TV’s entry into our living spaces began a nationwide conversation about where the sets should go and how they should look

A collection of ten television sets, of various shapes and sizes, all from different eras of design. Illustration.

Since the “Big Three” networks and basic cable gave way to streaming services, TV viewers have had access to a dizzying variety of on-demand offerings in increasingly specific genres. As a result, we’ve drifted further and further away from the shared viewing experiences of previous generations, like the Season 3 Dallas cliffhanger in 1980 that left millions of viewers asking “Who shot J.R.?” all summer.

This diversification is as true for the devices we use to consume TV programming as it is for TV’s content.
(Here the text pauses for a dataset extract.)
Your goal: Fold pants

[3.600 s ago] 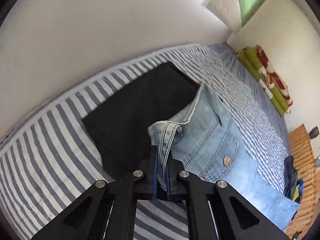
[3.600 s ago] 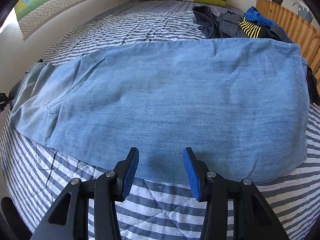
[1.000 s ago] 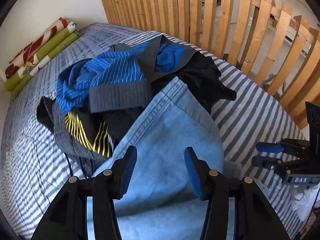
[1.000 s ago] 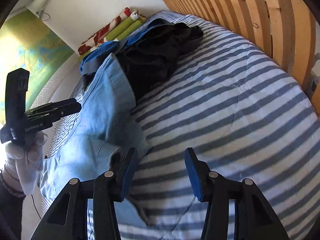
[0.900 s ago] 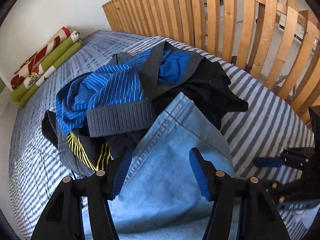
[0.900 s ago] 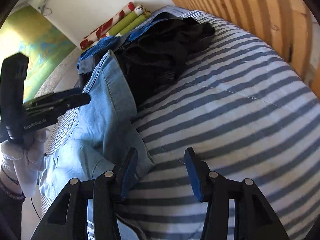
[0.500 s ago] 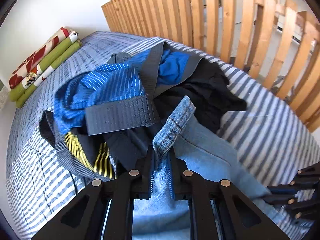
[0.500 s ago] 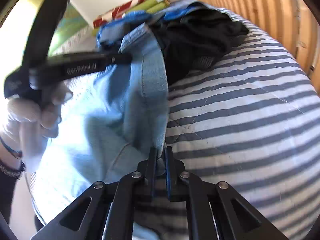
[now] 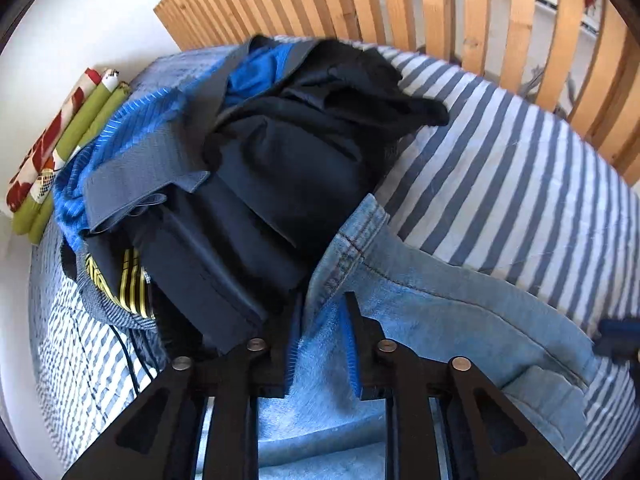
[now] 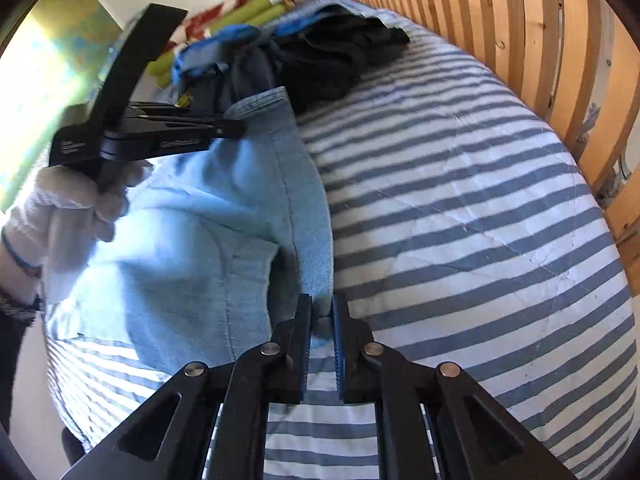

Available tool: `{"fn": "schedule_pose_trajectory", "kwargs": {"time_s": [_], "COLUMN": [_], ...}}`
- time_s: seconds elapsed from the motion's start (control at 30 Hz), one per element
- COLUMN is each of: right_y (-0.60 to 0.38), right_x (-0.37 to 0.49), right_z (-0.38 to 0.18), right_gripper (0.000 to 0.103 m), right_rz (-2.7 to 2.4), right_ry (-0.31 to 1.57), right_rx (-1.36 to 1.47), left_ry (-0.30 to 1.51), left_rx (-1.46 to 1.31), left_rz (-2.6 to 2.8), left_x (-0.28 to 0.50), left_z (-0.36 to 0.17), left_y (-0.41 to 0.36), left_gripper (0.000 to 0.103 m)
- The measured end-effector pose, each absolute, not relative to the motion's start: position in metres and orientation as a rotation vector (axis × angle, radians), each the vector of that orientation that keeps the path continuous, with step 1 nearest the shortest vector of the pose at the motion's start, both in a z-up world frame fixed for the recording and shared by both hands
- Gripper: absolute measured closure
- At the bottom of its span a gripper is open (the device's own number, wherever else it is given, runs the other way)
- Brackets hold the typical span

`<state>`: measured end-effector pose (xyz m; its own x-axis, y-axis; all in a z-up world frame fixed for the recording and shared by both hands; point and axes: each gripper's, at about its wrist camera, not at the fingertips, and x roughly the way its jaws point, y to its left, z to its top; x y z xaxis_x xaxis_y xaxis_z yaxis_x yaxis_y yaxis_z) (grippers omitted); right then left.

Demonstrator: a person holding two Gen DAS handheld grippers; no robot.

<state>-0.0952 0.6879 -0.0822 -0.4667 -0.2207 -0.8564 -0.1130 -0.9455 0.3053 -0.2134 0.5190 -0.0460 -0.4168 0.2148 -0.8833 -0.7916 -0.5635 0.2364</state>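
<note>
No legible text. Only faint white lettering on the black body of the left gripper, beside the gloved hand, too blurred to read. Nothing else printed.

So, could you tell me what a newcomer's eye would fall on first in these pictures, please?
Probably the light blue jeans stretched across the striped bedspread, their hem end caught between the left gripper, whose jaws are opening, and the right gripper, whose jaws pinch the hem's other corner. Next, the heap of dark and bright blue clothes just beyond the hem, and the wooden slatted rail along the bed's far edge.
</note>
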Motion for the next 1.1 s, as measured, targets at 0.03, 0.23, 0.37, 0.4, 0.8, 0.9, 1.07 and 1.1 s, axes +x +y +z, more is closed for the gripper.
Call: {"fn": "schedule_pose_trajectory", "kwargs": {"time_s": [0.03,0.23,0.37,0.4,0.8,0.9,1.07,1.1], "right_y": [0.692,0.713,0.691,0.684,0.577,0.553,0.527,0.522], "right_x": [-0.095,-0.092,-0.101,-0.108,-0.029,-0.021,-0.017,-0.015], "right_z": [-0.083,-0.061,-0.07,-0.075,-0.036,-0.048,-0.073,-0.077], "right_gripper": [0.092,0.066,0.063,0.063,0.084,0.085,0.085,0.085], "right_rz": [-2.62,-2.518,-2.344,-2.332,-2.291,-2.26,-2.223,-2.212], "right_ry": [-0.494,-0.742,-0.737,-0.716,-0.204,-0.106,-0.013,0.012], "right_rx": [1.59,1.37,1.443,1.47,1.162,1.199,1.228,1.237], "left_ry": [0.843,0.649,0.683,0.675,0.486,0.56,0.726,0.753], "left_rx": [-1.118,-1.153,-1.216,-1.236,-1.298,-1.311,-1.365,-1.366], "left_rz": [2.037,2.059,2.043,2.046,1.885,1.794,1.636,1.613], "left_x": [-0.215,-0.236,-0.233,-0.232,-0.21,-0.189,-0.149,-0.142], "left_z": [-0.037,-0.002,-0.015,-0.018,-0.015,-0.024,-0.058,-0.064], "left_y": [0.511,0.447,0.411,0.401,0.35,0.368,0.396,0.398], "left_gripper": [0.067,0.052,0.052,0.052,0.051,0.041,0.041,0.041]}}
At various points in its nearly 100-year history, the television has been an item of furniture designed to match a living room set, a high-tech piece of media equipment, and just one of the many functions of a computer or a smartphone. Soon, television will even be wallpaper: In January of this year, LG announced the Signature OLED TV, a new product line that will allow consumers to roll a device onto a wall anywhere they choose. The Victorians would no doubt be confused, but perhaps also impressed.

The history of television’s place in domestic interiors fits into a much larger story about the look of technology in the home. Are pieces of consumer technology machines, furniture, or something else? In the second half of the 19th century, when the Singer Corporation began developing the sewing machine as a consumer product, it found that models that looked too industrial—that is, too much like factory equipment—failed to spark shoppers’ desire. Singer added decorative touches that gave sewing machines the look of Victorian furniture, with gold decoration on the device itself, and a dainty, carved stand for the cast-iron treadle that powered it. In order to be appealing to consumers, the machine needed to be disguised.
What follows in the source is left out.